Published Web Locationhttps://doi.org/10.1021/nn5067254
The semen-derived enhancer of virus infection (SEVI) is a natural amyloid material that has been shown to substantially increase viral attachment and infectivity of HIV in cells. We previously reported that synthetic monomeric and oligomeric amyloid-targeting molecules could form protein-resistive coatings on SEVI and inhibit SEVI- and semen-mediated enhancement of HIV infectivity. While oligomeric amyloid-binding compounds showed substantial improvement in apparent binding to SEVI compared to monomeric compounds, we observed only a modest correlation between apparent binding to SEVI and activity for reducing SEVI-mediated HIV infection. Here, we synthesized amyloid-binding polyacrylate-based polymers and polymeric nanoparticles of comparable size to HIV virus particles (∼150 nm) to assess the effect of sterics on the inhibition of SEVI-mediated enhancement of HIV infectivity. We show that these polymeric materials exhibit excellent capability to reduce SEVI-mediated enhancement of HIV infection, with the nanoparticles exhibiting the greatest activity (IC50 value of ∼4 μg/mL, or 59 nM based on polymer) of any SEVI-neutralizing agent reported to date. The results support that the improved activity of these nanomaterials is likely due to their increased size (diameters = 80-200 nm) compared to amyloid-targeting small molecules and that steric interactions may play as important a role as binding affinity in inhibiting viral infection mediated by SEVI amyloids.
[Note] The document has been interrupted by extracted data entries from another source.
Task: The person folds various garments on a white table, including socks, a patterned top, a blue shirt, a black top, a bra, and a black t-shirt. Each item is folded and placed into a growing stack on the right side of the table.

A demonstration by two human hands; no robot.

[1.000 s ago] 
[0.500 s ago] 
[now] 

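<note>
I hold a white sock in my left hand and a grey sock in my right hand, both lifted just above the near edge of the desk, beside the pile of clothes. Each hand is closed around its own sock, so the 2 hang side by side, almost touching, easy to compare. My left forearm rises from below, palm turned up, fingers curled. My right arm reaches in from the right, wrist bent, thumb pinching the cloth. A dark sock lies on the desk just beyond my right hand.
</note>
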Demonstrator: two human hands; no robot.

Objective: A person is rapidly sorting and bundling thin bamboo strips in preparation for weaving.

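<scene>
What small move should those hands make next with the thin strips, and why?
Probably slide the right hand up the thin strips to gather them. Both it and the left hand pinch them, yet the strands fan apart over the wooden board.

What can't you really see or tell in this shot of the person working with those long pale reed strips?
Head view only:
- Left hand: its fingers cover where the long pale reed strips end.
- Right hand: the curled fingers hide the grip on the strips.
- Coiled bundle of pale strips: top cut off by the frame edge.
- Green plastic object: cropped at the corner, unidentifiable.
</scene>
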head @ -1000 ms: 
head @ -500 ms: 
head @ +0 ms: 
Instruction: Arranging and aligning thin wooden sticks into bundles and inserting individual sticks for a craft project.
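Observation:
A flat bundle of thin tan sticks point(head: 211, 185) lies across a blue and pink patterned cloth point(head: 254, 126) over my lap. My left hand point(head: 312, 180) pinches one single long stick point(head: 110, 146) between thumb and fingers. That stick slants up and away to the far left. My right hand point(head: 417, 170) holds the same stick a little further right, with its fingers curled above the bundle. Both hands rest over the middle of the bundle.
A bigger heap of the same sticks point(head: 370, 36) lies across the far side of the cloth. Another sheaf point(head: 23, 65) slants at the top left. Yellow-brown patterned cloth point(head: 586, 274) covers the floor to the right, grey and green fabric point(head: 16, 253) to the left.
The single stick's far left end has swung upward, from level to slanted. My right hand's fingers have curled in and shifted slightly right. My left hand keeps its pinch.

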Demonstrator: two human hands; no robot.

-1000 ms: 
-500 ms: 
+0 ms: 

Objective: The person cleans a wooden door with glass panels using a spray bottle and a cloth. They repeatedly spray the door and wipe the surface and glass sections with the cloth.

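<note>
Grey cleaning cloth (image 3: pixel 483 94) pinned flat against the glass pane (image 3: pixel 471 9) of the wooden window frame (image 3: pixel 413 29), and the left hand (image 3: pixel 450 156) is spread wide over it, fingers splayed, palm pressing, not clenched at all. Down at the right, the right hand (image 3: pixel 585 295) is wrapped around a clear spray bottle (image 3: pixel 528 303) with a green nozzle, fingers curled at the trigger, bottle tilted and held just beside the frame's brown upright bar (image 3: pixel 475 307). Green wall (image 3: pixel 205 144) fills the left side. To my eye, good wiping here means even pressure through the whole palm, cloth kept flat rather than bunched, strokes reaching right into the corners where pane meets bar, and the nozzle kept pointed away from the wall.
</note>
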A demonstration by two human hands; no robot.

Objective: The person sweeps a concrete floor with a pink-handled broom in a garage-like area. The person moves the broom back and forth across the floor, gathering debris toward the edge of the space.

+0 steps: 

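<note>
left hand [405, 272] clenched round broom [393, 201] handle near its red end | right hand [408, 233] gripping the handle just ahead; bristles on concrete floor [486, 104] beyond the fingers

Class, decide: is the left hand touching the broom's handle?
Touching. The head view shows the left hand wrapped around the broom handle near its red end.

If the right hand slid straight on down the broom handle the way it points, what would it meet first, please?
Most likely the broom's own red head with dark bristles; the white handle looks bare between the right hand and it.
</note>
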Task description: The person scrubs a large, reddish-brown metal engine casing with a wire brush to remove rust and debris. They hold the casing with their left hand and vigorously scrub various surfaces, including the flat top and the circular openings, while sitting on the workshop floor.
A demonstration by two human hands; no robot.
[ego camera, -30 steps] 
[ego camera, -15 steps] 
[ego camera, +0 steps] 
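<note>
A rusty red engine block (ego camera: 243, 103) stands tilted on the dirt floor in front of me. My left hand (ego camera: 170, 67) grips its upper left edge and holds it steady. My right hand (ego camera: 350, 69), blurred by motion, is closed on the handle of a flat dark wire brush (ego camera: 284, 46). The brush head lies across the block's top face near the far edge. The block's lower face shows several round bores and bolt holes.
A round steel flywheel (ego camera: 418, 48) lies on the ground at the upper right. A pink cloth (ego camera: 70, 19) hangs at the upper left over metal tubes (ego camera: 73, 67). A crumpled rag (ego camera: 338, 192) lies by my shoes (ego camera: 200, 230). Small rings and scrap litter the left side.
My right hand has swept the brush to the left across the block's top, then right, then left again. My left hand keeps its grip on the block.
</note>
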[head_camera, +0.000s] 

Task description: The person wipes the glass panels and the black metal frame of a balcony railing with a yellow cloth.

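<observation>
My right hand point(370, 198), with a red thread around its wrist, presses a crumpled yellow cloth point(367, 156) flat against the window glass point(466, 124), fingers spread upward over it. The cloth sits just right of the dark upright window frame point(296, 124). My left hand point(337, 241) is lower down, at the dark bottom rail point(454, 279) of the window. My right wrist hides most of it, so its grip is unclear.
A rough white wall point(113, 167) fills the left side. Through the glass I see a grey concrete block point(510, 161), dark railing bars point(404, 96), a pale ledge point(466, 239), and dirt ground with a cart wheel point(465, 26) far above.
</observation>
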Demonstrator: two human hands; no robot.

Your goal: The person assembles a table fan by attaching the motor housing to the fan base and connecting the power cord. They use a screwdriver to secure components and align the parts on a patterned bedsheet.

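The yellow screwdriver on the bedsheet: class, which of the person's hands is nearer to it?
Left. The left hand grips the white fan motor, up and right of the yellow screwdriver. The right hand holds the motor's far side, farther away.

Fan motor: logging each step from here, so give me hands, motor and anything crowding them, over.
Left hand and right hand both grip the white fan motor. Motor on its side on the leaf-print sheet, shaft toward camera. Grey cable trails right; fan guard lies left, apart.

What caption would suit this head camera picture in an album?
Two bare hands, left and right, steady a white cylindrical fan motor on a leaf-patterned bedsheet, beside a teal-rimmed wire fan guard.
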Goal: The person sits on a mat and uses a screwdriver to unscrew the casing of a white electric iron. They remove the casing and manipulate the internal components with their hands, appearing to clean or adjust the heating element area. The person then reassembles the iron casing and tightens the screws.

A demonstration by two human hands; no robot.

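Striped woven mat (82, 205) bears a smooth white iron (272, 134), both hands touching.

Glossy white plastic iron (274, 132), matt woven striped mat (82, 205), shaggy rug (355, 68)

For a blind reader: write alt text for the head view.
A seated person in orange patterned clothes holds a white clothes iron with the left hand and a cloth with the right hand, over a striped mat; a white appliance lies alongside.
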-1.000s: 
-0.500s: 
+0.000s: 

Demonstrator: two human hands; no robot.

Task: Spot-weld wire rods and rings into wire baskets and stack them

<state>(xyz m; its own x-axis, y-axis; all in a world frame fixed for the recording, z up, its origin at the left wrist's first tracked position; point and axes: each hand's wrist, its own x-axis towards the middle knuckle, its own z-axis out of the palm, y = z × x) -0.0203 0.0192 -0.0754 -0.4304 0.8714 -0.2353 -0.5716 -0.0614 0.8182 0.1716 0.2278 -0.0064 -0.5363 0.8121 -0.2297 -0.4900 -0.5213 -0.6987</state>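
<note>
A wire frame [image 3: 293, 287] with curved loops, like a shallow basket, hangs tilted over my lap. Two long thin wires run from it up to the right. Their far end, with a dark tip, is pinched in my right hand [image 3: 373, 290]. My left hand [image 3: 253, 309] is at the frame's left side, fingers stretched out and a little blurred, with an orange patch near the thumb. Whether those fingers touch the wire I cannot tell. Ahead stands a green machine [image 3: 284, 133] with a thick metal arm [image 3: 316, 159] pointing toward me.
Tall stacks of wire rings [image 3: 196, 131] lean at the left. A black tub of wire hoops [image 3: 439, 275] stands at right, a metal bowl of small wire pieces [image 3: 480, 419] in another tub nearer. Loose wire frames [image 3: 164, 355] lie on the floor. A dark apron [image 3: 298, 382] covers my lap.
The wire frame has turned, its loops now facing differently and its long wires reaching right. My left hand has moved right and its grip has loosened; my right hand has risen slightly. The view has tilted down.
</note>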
In contrast to the previously reported SEVI-neutralizing, amyloid-targeting molecules (which required concentrations at least 100-fold above the Kd to observe activity), the approximate 1:1 ratio of apparent Kd to IC50 for activity of these polymeric materials suggests the majority of polymer molecules that are bound to SEVI contribute to the inhibition of HIV infectivity enhanced by SEVI. Such size-related effects on physical inhibition of protein-protein interactions may open further opportunities for the use of targeted nanomaterials in disease intervention.